When Congress passed the Dodd-Frank Wall Street Reform Act in 2010, it mandated that the U.S. Commodity Futures Trading Commission (CFTC) reform the commodities marketplace by improving market oversight. In the six years since then, the CFTC has failed to enact position limits for commodities traders, which is widely seen as an essential way to protect small hedgers and minimize the effects of speculation by large investors who are not engaged in bona fide hedging activities.
The CFTC has developed proposed position limit rules that would give commodity exchanges a hand in setting the limits on traders who do business there. Many observers believe that the exchanges would be reluctant to harm themselves by setting tight position limits, so they would set generous limits that would not truly protect small hedgers.
When the Commission recently invited public comments on the proposed rulemaking, the New England Fuel Institute (NEFI) and the Petroleum Marketers Association of America (PMAA) submitted a letter together, which they addressed to Christopher Kirkpatrick, Secretary of the CFTC. The following is a condensed version of the letter.
Dear Mr. Kirkpatrick:
The Petroleum Marketers Association of America and the New England Fuel Institute together represent more than 8,000 petroleum marketers that own or supply motor fuels to 100,000 convenience stores and gasoline stations, and that deliver heating fuels to more than eight million homes and businesses in the United States. These companies rely on functional commodity derivatives (i.e., futures, options and swaps) markets to minimize exposure to price volatility and to provide customers with the most affordable product possible.
We appreciate the opportunity to provide the Commission with our thoughts on the Supplemental Notice of Proposed Rulemaking (“supplemental rulemaking”) on Position Limits published in the Federal Register on June 13, 2016. Our comments will be restricted to Part D of the supplemental rulemaking, which concerns “Exchange Recognition of Positions as Non-Enumerated Bona Fide Hedges.” Please note that PMAA and NEFI mean for this letter to complement, rather than supplant, previous comments on the December 2013 proposed rule that were submitted by our organizations independently and in conjunction with allied organizations in the Commodity Markets Oversight Coalition.
In countless comment letters and testimony before the Commission and relevant committees in Congress over the last 10 years, PMAA and NEFI have repeatedly urged the imposition of meaningful limits on speculative positions in the energy markets. As we have argued, position limits are vital in preventing price manipulation and excessive volatility in the commodity derivatives markets. In light of its longstanding abuse, we have also urged a narrow “bona fide hedge” definition that restricts exemptions to commercial entities that deal exclusively in the production, processing, refining, storage, transportation, wholesale or retail distribution, or consumption of physical commodities. Many associations that represent businesses and professionals in the transportation, energy and agricultural sectors have joined us in these calls for reform.

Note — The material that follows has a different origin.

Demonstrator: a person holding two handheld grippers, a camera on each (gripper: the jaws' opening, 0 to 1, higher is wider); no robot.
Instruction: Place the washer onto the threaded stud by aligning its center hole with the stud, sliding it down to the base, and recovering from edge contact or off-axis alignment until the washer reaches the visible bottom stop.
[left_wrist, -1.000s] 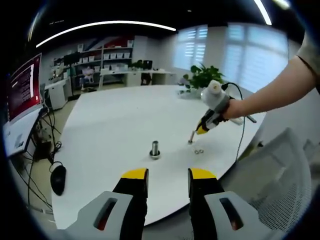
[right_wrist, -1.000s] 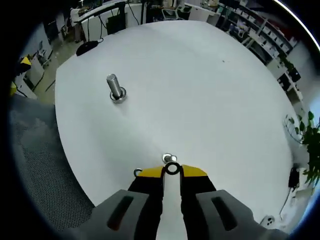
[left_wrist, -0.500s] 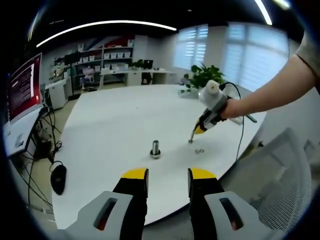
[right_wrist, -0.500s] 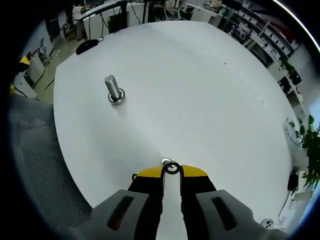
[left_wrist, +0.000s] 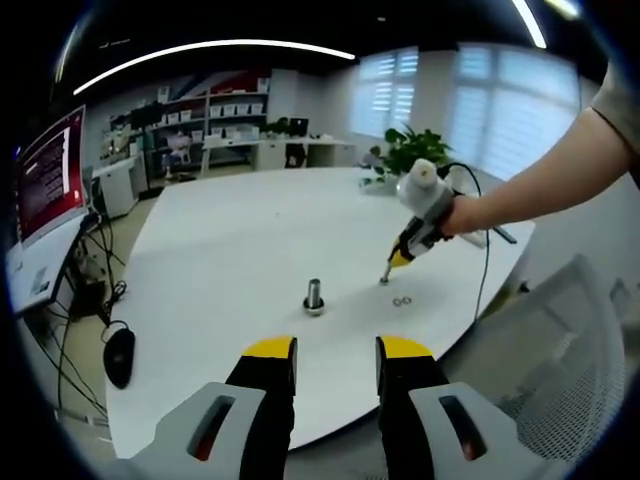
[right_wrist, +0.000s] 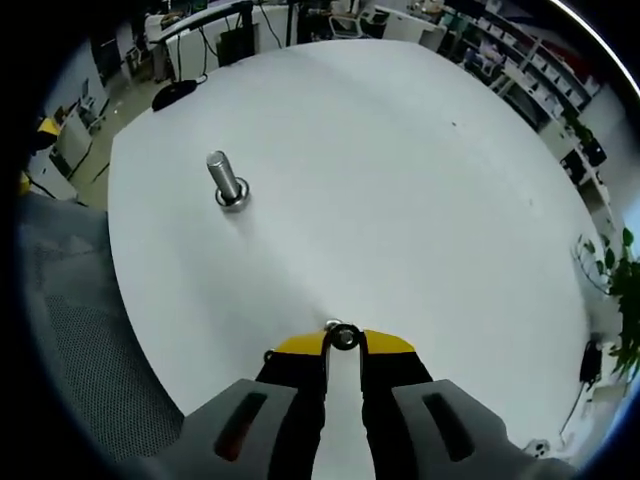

In Part D of the supplemental rulemaking, the Commission is proposing to revise and expand original Notice of Proposed Rulemaking published in December 2013. Specifically, the Commission is proposing to allow Designated Contract Markets and Swaps Execution Facilities (i.e., “the exchanges”) to recognize certain positions in commodity derivative contracts as non-enumerated bona fide hedges or enumerated anticipatory bona fide hedges, as well as to exempt from federal position limits certain spread positions, in each case subject to Commission review.
Our associations have been skeptical of the idea of ceding the Commission’s authority in approving bona fide hedge exemptions to the exchanges, as they are publically traded for-profit entities and not governmental agencies tasked with protecting the public interest. In recent testimony before the U.S. House Committee on Agriculture we noted that the exchanges “benefit from higher trading volumes and a large number of market participants” and as a result have a financial incentive to “institute broad hedge exemptions that may include non-commercial market participants (such as financial speculators).” Doing so would be in conflict with the Commission’s obligations under the Dodd-Frank Wall Street Reform and Consumer Protection Act of 2010 (“the Dodd-Frank Act”) and consequently with Congressional intent.
Given this, PMAA and NEFI object to the supplemental proposal, as it would establish a dangerous precedent whereby the Commission cedes important Congressionally mandated authority—in this case, the issuance of bona fide hedge exemptions—to the exchanges. We understand that this proposal may have been influenced (1) by failure on the part of Congress to provide the Commission with the funds necessary to fully implement a robust position limits regime; and (2) a desire on the part of the Commission to complete outstanding Dodd-Frank rulemakings before the conclusion of the current Administration. We do not feel, however, that the end (enacting a final rule on Congressionally mandated position limits and bona fide hedge exemptions) justifies the means (ceding statutory authority to the exchanges).
PMAA and NEFI prefer that the Commission design an alternative process for the issuance of bona fide hedge exemptions. For example, the Commission might establish a streamlined process by which Designated Contract Markets and Swaps Execution Facilities recommend the issuance of non-enumerated bona fide hedge exemptions and advise the Commission on the reasons for their alleged necessity. Should initial review find them to be sufficiently “bona fide,” an interim approval could be granted until a final review and determination can be made by the Commission.